The Dominican Republic’s annual carnival – as well as a religious pre-Lenten festival – is also a celebration of independence from Haiti on 27 February 1844.
Carnival takes over the whole island – as it does most of the Latin American Caribbean region – every February. It is a major event in the cultural center of Santiago and many other towns, with La Vega especially noted for its Carnaval Vegano held every Sunday during the month. La Vega is partying hard as I squeeze through the welcoming crowds who line the streets while the pre-carnival parade of church groups, bands and cheerleaders make their way around the center.
Once the main event gets underway, I am at first overwhelmed by the mix of colorful costumes, masks and loud music, but I soon start to understand that there are several distinct groups here too. Most wear bright, bulky padded costumes and large, eye-bulging devil masks – competing against each other in style imagination. But darting among them are dancers more simply dressed just in a swimsuit but covered from head to toe in mud, and others in what looks like used black engine oil.
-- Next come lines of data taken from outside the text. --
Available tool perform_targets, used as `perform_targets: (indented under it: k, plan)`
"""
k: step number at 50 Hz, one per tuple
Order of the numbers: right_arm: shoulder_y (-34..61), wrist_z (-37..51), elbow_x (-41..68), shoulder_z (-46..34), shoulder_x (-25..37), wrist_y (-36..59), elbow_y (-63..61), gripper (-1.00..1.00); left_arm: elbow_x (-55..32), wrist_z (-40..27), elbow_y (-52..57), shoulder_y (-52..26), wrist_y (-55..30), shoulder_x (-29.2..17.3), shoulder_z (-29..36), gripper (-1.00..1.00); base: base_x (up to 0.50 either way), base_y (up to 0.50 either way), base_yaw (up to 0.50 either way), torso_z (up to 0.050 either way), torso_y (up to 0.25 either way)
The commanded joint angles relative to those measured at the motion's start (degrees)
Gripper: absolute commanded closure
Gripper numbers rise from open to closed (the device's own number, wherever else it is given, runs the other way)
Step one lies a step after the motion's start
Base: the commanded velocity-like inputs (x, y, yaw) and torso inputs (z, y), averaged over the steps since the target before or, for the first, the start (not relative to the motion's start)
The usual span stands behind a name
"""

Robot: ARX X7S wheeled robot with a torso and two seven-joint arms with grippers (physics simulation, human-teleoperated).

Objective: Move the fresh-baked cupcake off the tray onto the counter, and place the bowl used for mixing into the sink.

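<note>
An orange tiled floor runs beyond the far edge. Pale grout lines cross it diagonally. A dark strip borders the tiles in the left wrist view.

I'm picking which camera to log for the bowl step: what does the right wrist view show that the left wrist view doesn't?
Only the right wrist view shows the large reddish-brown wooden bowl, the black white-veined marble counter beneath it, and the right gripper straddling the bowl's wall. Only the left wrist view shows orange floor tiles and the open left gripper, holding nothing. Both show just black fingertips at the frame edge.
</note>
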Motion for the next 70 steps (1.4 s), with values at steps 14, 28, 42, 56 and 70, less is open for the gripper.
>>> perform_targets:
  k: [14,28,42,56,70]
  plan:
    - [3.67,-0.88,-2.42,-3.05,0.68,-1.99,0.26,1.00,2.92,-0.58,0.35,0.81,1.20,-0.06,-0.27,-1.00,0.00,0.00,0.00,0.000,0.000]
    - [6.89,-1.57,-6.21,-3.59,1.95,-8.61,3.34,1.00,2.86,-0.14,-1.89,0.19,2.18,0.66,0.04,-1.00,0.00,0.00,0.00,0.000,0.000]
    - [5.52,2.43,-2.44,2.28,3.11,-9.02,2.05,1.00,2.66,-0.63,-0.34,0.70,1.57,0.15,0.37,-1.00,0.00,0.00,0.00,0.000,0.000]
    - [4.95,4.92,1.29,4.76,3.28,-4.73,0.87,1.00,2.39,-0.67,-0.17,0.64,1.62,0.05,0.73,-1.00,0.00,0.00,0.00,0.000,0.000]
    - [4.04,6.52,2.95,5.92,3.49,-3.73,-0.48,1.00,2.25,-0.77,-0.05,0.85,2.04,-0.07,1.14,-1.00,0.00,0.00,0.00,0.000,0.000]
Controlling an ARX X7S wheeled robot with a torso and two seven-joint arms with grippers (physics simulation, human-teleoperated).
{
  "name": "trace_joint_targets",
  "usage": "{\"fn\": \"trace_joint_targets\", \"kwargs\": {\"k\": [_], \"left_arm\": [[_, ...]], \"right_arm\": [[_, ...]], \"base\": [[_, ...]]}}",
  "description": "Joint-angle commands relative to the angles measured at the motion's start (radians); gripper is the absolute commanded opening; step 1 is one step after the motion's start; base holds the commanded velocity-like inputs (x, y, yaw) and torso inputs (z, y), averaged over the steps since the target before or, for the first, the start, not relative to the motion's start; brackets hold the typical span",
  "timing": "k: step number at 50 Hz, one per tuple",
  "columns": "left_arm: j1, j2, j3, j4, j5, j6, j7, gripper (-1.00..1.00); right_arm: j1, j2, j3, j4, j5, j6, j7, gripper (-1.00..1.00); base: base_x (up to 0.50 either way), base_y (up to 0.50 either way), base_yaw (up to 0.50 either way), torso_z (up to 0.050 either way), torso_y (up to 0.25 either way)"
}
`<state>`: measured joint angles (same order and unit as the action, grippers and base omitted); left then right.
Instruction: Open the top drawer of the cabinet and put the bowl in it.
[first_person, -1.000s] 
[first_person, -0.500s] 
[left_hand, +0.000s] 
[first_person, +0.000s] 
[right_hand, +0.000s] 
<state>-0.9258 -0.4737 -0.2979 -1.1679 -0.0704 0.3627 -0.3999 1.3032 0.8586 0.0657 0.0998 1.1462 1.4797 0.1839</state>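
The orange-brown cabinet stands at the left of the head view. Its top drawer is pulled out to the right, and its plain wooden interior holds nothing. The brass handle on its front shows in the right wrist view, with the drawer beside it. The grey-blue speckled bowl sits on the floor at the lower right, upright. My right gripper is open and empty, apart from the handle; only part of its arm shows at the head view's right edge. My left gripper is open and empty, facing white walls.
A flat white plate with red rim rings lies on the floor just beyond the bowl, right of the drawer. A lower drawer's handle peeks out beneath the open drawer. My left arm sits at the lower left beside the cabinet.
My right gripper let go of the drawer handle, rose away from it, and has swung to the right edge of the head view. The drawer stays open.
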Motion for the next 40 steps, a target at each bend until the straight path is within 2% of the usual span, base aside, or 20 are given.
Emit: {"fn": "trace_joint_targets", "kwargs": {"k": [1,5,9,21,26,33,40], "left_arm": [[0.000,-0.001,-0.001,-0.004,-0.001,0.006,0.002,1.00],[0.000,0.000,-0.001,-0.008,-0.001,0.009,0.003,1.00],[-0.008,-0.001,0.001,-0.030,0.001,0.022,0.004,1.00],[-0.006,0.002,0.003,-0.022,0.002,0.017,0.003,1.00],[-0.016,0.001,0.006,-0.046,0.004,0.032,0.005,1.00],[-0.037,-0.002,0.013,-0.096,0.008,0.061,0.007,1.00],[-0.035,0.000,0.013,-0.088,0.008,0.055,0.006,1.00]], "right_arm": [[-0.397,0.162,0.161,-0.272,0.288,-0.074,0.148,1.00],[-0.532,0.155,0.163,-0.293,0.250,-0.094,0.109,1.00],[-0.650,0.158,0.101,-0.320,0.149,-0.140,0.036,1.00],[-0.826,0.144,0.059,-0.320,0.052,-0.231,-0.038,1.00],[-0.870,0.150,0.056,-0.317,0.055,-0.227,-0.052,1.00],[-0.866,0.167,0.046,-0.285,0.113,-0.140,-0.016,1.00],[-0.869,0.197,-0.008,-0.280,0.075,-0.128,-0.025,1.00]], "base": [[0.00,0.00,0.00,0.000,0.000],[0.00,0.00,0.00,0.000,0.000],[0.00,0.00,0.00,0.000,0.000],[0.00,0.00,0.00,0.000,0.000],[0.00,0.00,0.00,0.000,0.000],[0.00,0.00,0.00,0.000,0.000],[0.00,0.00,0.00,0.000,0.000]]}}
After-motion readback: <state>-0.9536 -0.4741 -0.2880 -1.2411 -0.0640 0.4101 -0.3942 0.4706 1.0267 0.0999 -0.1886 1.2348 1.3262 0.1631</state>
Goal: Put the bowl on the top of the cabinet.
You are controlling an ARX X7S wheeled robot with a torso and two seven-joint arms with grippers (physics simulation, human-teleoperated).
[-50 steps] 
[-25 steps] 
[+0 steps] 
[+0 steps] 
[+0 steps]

It turns out that is exactly what it is.
“Those are Africans – Los Tiznaos or The Stained Ones,” says local historian Carlos Romero. “They are from Santo Domingo and the Mudmen are from Bonao. If you don’t pay them a fine, they may rub against you and ruin your clothes. It’s a way of raising money to pay for the other costumes. These are poor people and the costumes for each neighborhood group, or comparsa, cost a lot. There are about a dozen or so people in a comparsa and they practise for weeks, if not months. Many have been together for years.”
While everyone is friendly, and the Tiznaos leave me alone, Carlos does have one other warning: “Watch out for the Vejiga, too – that’s an inflated animal bladder or balloon that the devils hit you with. They especially love to whack girls on the backside. It brings good luck – they say. Their original job was to clear people out of the way so the parade could get through.”
The Diablo Cojuelo or Limping Devil reflects the religious roots of carnival, and a similar character is described in the novel Don Quijote by Miguel de Cervantes. “He limps because he hurt his leg falling to earth after being banished from heaven because of his mischief,” says Carlos. The holy origins may also explain the lack of women in revealing costumes so dominant in other carnivals such as Rio’s – although many spectators counter the heat by wearing the bare minimum of clothing themselves.